My horse got there and was not upset. Then she went in with a mare that chased her around, LOL. Some squeals. I think she was okay with this place. I could sit at a table and clean my tack where she could see me. That's nice.


----------



## Zexious (Aug 2, 2013)

Glad to hear you decided to move and everything went smoothly. Most BOs have been in the business a long time, and they will understand that their facilities will be perfect for some, and not for others. 
Post some pics of the new living situation! <3


----------



## princessfluffybritches (Aug 10, 2012)

Okay, pics to come.


----------



## princessfluffybritches (Aug 10, 2012)

Old Place first 2 pics. New place 3 last pics. The first pic my horse is so far back you can't see her.
2nd pic was the common area/wash rack
3rd pic is the new paddock
4th is jumping ring.

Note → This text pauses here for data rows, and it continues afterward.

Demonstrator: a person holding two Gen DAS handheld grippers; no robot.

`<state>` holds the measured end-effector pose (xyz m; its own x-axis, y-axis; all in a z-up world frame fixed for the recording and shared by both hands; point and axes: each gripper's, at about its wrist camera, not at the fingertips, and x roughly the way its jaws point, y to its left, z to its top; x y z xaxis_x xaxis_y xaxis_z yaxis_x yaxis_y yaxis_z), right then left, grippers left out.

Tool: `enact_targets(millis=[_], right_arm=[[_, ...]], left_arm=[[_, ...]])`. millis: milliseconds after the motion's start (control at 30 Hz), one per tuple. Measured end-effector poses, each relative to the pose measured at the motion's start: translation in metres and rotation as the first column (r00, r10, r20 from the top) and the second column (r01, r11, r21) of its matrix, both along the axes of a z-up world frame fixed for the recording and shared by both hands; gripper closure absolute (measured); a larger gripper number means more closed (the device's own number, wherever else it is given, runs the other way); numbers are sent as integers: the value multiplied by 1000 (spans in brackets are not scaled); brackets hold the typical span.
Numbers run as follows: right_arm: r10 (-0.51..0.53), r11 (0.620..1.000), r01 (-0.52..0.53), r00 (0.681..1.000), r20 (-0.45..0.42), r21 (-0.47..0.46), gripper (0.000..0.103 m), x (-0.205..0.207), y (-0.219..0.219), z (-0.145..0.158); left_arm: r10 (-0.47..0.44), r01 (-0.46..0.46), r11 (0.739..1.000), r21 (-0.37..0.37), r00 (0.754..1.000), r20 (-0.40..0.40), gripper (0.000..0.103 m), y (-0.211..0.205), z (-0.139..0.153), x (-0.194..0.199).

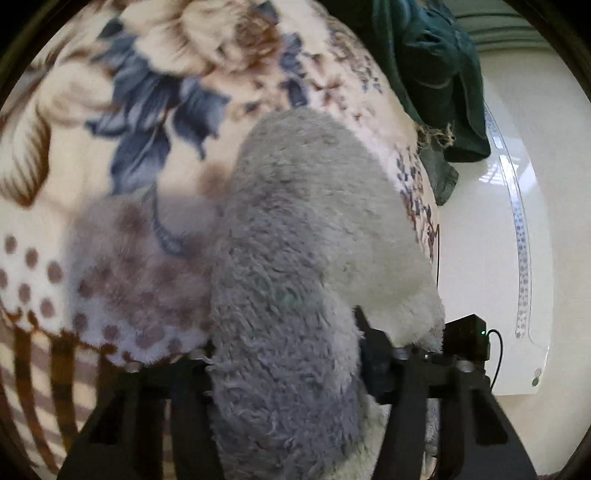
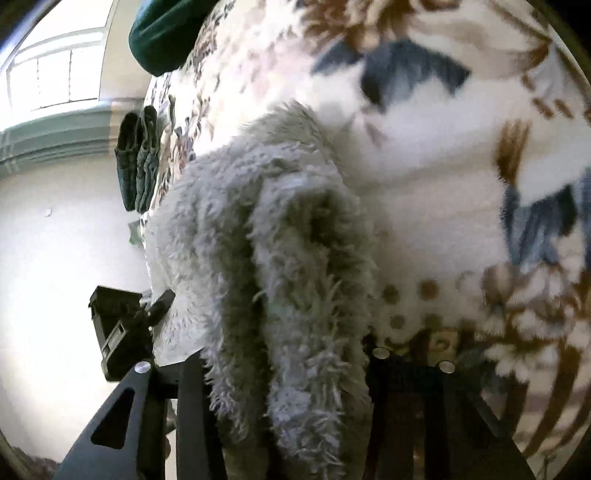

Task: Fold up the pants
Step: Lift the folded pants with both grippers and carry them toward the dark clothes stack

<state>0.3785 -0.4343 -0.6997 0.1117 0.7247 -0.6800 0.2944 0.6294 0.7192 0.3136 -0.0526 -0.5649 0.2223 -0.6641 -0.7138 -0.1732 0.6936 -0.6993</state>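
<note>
The pants (image 1: pixel 295 229) are grey and fluffy, like fleece. In the left wrist view they fill the middle and bunch between my left gripper's (image 1: pixel 288 369) black fingers, which are shut on them. In the right wrist view the same grey fleece pants (image 2: pixel 280 258) hang in folds between my right gripper's (image 2: pixel 288 369) fingers, shut on the cloth. Both grippers hold the pants just above a floral blanket (image 1: pixel 110 129). The fingertips are hidden by the fabric. My other gripper (image 2: pixel 122 328) shows at the left of the right wrist view.
The blanket (image 2: pixel 461 166) has blue and brown flowers on cream. A dark green cloth (image 1: pixel 439 74) lies at its far edge; it also shows in the right wrist view (image 2: pixel 162 33). A white wall (image 1: pixel 491 229) and a window (image 2: pixel 55 70) lie beyond.
</note>
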Motion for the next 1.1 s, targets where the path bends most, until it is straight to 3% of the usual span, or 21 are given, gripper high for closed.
enact_targets(millis=[200,333,500,667,900,1100], right_arm=[[-16,1000,17,1000,14,-5,65,-4,2,57],[-7,1000,7,999,46,-3,65,21,24,108],[38,999,-35,992,123,-31,65,95,90,176],[36,999,-32,982,184,-23,65,209,199,218],[16,999,-22,975,223,25,65,372,354,227],[76,997,-72,972,223,-25,65,484,458,195]], left_arm=[[-17,17,1000,-8,1000,-7,64,-1,44,4],[-1,2,1000,-16,1000,27,64,17,87,11],[35,-32,999,-26,995,99,64,62,154,45],[76,-71,997,-34,983,164,64,137,208,117],[108,-112,994,1,964,244,64,275,248,261],[111,-137,987,83,958,265,64,376,222,373]])
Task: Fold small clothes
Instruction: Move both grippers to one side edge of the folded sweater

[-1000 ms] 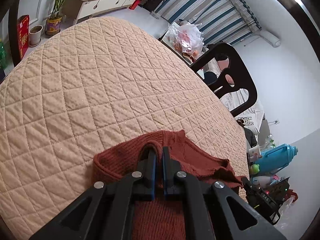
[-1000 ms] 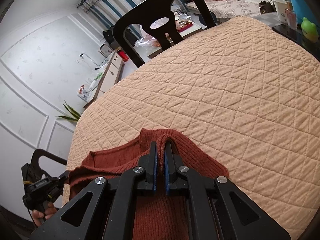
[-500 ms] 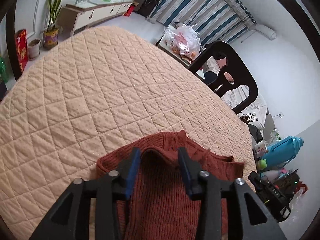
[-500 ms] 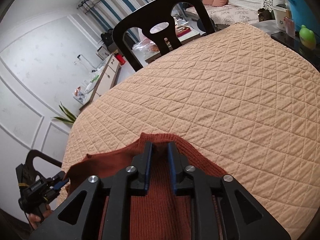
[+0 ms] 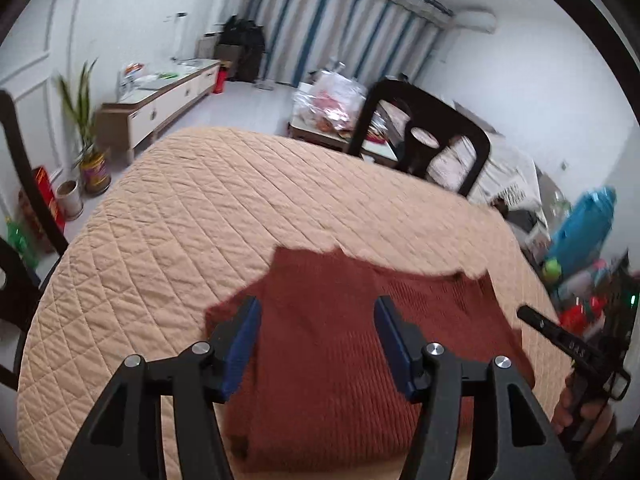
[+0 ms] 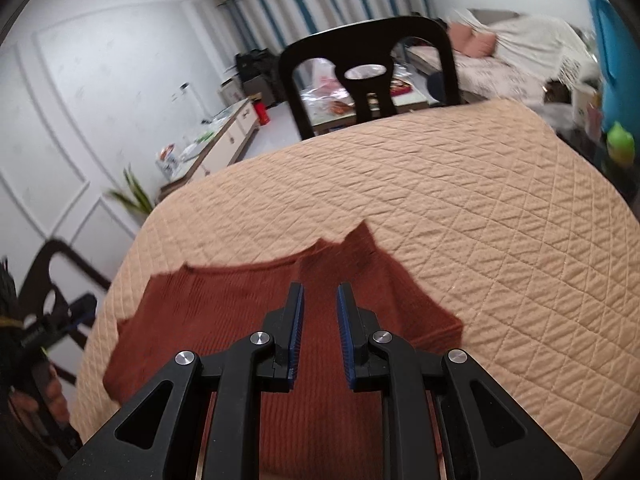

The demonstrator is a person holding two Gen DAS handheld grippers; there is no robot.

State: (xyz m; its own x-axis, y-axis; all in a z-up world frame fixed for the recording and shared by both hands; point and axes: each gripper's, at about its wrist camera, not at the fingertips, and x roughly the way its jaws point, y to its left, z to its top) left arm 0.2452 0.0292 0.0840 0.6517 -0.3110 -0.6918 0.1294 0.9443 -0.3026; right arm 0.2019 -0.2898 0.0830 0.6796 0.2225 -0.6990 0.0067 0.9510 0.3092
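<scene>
On the quilted table (image 5: 168, 216) lies a folded rust-red knit (image 5: 320, 360); left gripper (image 5: 318, 316) opening wide, right gripper (image 6: 320, 300) narrowly parted, both empty.

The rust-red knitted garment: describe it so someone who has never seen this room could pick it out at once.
Start from the round table under its peach quilted cover, with a black chair at its far edge. On the near part of the cover lies the rust-red knitted garment, spread flat. It is the only thing lying on the cover, ribbed and dark against the pale quilting.
</scene>
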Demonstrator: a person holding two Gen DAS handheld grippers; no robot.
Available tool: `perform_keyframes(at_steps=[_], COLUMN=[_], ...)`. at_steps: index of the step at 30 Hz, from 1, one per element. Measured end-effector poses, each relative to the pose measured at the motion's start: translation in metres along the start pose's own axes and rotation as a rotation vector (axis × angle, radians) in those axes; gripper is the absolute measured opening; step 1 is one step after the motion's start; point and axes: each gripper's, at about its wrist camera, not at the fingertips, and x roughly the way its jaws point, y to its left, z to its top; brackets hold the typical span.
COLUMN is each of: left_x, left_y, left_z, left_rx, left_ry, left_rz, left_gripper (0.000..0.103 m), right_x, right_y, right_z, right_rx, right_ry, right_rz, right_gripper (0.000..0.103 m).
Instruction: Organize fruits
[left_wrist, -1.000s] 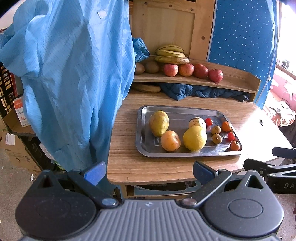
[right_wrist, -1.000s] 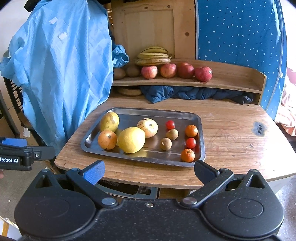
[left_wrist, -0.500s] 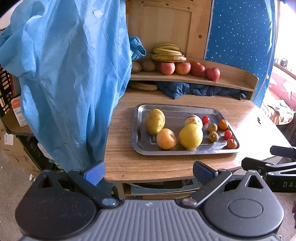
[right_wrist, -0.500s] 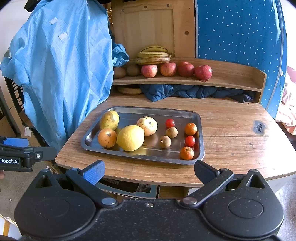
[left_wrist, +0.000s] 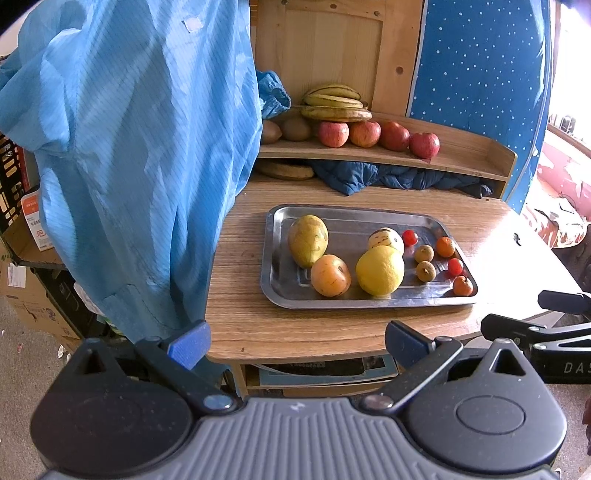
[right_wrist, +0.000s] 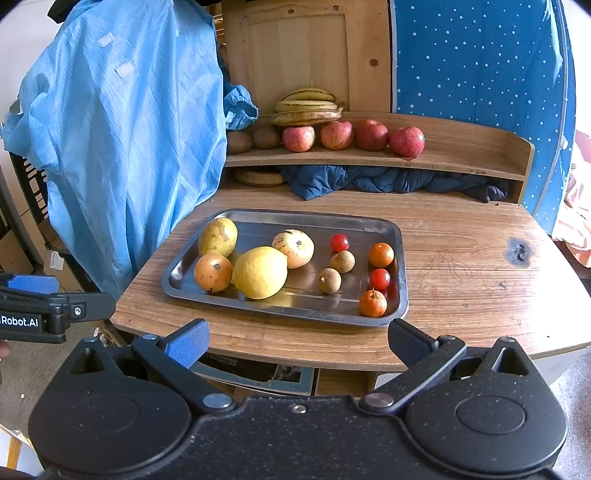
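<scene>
Wooden table (right_wrist: 461, 258), steel tray (right_wrist: 400, 266) near its front edge holding mixed fruit. Left gripper (left_wrist: 295, 338) and right gripper (right_wrist: 297, 338) both spread wide, empty, well short of the tray. Lemon (right_wrist: 260, 272) looks firm, rounded, likely slippery: grasp across its middle. Cherry tomatoes (right_wrist: 379, 278) fragile, pinch lightly.

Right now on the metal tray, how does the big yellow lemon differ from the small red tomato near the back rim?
The lemon is yellow and much the larger; the tomato is red and tiny. The lemon lies near the front, touching the orange persimmon; the tomato sits further back, apart from other fruit. Both rest in the tray, ungrasped.
</scene>
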Motion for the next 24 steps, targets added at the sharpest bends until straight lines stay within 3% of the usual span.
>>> perform_keyframes(at_steps=[24], left_x=[0.012], left_y=[0.002], left_z=[0.005], left_rx=[0.008], left_ry=[0.014], left_rz=[-0.005], left_gripper=[0.102], right_x=[0.009], right_y=[-0.002], right_z=[0.003], right_rx=[0.004], right_ry=[0.013], right_rz=[0.002], right_gripper=[0.102])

There's also a formal Dressage ring.
5th is new common area. Stall and tack are about 20 feet away


----------



## princessfluffybritches (Aug 10, 2012)

Dressage ring


----------



## SEAmom (Jan 8, 2011)

I just have to say that I'm jealous of all the green you have.
_Posted via Mobile Device_


----------



## jaydee (May 10, 2012)

It looks really nice - hope it all works out for you


----------



## princessfluffybritches (Aug 10, 2012)

SEAmom, yes, it's very green here, but Florida has a funny shade of green. Not like green up north.

I think both places are fine. I do like things being around the barn. As you can see on pic 1, I couldn't even see my horse back there. 

Today when I walked up to the barn, she nickered at me from the paddock. When I walked away later to leave she nickered at me. I hope that means she's happier.


----------